President Trump’s biggest proposal may be bad news for retirees

One of the biggest problems with voting for the elderly in last year’s US presidential election was social security. There is a good reason for this. The government program is essential for the budgets of millions of Americans. Approximately half of people aged 65 or more years receive 50% or more of their social security income, according to data reviewed by SSA.

President Trump appealed to these voters in his campaign, saying that he would work to make sure they would get the most from the program. This includes a proposal to eliminate taxes on social security benefits. Not only taxes on social security income, but they are also an additional financial burden for many households who collect benefits.

However, the removal of social security tax comes with some bad news for retirees. As with everything in the economy, there are some significant compromises.

Image source: White House.

It is important to understand the current state of social security before you immerse yourself in how President Trump’s proposal will affect the elderly.

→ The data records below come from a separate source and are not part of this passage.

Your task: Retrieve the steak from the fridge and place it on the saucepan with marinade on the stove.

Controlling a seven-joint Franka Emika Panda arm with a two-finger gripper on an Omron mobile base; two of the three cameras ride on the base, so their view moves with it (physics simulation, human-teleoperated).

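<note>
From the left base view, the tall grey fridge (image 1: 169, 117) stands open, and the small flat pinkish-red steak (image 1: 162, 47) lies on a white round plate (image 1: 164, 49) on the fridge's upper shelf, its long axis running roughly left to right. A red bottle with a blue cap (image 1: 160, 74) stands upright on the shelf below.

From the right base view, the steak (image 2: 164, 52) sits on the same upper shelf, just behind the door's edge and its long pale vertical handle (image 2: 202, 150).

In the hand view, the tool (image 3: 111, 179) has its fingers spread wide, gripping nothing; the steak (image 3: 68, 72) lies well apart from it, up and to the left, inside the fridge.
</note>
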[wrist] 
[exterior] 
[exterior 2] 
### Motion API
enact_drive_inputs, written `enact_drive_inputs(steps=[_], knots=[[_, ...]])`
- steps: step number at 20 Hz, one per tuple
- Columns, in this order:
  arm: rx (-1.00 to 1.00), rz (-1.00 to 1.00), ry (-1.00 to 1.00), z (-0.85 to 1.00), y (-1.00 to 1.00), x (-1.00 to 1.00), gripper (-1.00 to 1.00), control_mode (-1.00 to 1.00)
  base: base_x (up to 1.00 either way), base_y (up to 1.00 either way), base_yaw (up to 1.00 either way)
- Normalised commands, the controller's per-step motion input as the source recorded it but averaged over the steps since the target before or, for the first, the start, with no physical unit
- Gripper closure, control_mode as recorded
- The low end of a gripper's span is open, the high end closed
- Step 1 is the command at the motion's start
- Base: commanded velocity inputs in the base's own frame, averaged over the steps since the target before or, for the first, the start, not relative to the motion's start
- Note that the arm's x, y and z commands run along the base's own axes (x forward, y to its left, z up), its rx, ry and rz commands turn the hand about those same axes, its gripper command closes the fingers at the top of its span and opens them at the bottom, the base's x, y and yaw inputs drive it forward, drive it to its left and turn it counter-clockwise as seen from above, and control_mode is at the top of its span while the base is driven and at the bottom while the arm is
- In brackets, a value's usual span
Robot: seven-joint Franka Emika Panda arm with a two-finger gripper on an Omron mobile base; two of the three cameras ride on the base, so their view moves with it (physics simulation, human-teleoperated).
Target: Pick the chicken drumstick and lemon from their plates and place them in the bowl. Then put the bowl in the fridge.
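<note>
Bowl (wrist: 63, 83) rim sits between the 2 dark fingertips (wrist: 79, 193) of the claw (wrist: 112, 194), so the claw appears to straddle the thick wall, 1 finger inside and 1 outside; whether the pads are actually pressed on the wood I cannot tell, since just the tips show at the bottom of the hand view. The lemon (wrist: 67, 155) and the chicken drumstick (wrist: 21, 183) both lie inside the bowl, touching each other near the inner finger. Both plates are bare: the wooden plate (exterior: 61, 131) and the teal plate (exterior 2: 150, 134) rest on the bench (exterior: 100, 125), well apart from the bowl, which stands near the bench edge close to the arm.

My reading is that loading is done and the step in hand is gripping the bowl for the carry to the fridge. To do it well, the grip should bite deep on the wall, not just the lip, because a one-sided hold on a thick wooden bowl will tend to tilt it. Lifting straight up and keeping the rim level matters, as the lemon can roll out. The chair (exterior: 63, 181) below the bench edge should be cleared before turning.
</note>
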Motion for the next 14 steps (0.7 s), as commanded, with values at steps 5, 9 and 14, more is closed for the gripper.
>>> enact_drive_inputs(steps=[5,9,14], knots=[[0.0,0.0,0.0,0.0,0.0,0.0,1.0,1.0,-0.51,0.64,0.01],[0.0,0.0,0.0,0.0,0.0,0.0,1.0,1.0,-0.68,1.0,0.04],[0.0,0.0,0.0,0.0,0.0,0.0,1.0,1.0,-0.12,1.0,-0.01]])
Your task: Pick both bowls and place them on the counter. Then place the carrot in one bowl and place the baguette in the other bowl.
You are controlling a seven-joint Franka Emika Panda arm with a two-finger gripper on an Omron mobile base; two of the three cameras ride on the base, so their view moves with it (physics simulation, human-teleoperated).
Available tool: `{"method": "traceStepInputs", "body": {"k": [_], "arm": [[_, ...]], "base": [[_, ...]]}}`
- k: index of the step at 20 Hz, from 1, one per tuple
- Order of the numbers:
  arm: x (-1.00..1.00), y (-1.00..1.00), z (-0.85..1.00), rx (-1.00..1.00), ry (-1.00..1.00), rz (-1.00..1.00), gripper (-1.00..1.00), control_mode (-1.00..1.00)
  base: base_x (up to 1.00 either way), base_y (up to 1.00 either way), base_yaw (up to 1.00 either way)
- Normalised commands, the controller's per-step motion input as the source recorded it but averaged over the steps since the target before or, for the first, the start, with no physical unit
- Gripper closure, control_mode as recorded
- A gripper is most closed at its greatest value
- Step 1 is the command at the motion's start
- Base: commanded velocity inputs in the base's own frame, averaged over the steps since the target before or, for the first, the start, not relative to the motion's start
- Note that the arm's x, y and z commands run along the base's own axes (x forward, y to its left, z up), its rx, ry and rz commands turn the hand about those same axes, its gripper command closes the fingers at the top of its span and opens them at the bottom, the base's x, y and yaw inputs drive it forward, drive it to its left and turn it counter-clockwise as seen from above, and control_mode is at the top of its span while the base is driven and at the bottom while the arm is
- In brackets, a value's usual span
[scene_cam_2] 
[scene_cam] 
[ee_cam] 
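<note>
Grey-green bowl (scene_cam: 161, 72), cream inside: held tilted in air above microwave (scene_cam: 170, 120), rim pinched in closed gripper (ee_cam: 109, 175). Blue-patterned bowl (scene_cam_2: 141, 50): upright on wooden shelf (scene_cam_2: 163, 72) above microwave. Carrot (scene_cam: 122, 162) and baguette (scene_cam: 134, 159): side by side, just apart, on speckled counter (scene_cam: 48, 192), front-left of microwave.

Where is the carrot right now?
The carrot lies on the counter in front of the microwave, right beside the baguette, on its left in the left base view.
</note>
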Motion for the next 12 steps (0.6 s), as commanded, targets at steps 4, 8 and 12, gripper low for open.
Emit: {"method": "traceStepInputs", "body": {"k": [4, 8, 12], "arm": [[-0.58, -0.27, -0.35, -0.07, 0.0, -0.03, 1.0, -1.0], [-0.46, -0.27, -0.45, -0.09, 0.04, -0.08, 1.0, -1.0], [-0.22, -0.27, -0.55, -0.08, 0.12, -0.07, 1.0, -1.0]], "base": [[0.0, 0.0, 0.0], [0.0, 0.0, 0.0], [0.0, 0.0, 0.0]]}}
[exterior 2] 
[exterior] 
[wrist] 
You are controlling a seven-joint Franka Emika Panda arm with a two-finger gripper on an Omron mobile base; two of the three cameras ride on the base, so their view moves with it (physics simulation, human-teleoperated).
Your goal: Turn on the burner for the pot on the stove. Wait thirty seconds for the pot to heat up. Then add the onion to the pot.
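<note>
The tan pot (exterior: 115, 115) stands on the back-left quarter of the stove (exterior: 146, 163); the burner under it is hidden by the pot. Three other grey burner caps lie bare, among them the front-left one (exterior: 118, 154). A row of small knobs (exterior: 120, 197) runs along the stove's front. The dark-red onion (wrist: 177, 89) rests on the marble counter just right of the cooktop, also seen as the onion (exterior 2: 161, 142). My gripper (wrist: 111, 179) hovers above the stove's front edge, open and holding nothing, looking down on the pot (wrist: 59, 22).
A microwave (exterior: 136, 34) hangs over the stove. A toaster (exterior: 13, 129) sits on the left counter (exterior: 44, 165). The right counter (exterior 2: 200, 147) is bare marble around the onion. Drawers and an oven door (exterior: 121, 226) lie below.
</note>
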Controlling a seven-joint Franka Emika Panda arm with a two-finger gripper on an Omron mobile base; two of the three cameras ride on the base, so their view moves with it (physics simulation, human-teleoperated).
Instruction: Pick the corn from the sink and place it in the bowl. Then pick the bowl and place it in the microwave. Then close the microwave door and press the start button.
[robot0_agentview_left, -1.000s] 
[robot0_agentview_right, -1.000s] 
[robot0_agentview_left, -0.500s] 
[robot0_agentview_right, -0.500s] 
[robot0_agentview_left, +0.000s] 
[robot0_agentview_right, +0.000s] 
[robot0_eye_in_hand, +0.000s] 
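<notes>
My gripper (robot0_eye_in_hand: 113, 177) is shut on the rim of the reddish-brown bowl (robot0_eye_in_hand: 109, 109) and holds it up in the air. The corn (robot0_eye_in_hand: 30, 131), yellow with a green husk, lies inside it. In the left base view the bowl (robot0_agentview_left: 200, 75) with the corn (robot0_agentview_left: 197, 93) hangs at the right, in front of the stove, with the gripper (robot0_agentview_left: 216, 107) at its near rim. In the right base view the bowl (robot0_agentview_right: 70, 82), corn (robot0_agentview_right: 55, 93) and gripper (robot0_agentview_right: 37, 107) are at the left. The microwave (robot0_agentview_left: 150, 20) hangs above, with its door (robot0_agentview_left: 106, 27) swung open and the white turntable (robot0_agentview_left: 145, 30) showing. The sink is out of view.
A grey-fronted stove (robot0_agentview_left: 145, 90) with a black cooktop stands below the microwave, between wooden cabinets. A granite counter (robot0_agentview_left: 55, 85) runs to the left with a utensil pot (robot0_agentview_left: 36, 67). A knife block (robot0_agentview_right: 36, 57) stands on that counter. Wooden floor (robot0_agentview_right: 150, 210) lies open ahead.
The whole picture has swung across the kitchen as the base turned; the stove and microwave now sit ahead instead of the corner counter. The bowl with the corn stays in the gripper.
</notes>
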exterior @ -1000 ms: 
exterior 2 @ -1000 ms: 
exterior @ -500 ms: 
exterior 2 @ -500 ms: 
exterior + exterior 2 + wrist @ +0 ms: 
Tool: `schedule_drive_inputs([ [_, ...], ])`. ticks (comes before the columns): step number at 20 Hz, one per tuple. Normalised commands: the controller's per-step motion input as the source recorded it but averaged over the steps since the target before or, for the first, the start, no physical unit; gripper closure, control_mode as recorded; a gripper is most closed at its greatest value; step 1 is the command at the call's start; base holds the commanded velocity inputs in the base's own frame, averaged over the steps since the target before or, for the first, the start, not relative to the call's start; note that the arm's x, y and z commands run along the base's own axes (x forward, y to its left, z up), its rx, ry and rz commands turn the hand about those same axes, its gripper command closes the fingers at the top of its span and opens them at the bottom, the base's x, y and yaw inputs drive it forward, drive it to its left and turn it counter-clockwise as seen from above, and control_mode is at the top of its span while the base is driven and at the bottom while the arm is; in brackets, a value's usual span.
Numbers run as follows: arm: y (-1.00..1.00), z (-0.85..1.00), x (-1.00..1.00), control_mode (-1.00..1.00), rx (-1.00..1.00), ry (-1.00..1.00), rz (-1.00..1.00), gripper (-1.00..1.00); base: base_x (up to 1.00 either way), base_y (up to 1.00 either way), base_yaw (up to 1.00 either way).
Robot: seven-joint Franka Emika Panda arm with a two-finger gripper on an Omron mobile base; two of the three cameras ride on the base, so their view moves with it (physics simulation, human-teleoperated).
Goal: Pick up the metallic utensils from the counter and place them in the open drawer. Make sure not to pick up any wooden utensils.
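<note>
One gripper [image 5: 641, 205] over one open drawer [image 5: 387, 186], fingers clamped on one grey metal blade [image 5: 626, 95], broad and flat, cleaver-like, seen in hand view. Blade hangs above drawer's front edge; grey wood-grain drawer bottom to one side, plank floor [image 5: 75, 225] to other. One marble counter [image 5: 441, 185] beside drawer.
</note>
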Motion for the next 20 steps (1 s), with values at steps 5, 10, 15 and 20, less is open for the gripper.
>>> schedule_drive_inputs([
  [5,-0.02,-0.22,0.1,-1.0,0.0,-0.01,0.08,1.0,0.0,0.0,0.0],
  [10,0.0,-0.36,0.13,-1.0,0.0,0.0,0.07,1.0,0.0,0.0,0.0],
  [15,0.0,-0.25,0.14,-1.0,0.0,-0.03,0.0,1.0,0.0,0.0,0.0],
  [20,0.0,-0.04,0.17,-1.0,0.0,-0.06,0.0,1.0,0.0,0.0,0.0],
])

It seems that pensioners are facing a great reduction in benefits in the near future, which will be much worse than all taxes that most of them are currently paying for benefits.

The Government established a Social Security Trustee Fund in 1939. All the taxes it collects for the salaries enter the Trust Fund and all the benefits it pays leave the Trust Fund. In the meantime, he invests excess money held by the fund in stable government bonds to help the Trust Fund grow and support future payments of benefits.

This system works well as the population is increasing and the standard of living has improved. More workers who earn higher average salaries have led to a massive surplus.

However, the balance of the Trust Fund began to shrink near the end of the last decade, when Baby Boomers retired and the workforce increased more slowly. The assets of the Trust Fund have contracted with $ 260 billion since the end of 2018, falling to $ 2.54 trillion by the end of last year. And the speed of decline is accelerated. Net assets fell over $ 100 billion last year.

American assets for an insurance trust fund in A
Ycharts data.

Social security trustees estimate that if there are no changes to the program, it will exhaust the entire trust fund sometime in 2033. At that moment, the tax revenue it pays will cover only 79% of the retirement benefits.

In other words, the elderly face a permanent 21% hairstyle about their social security benefits in just a few years without significant social security reforms.

Social security taxes are extremely complicated, but the long thing is that most households will pay less taxes every year than what leads to 21%, reducing for benefits.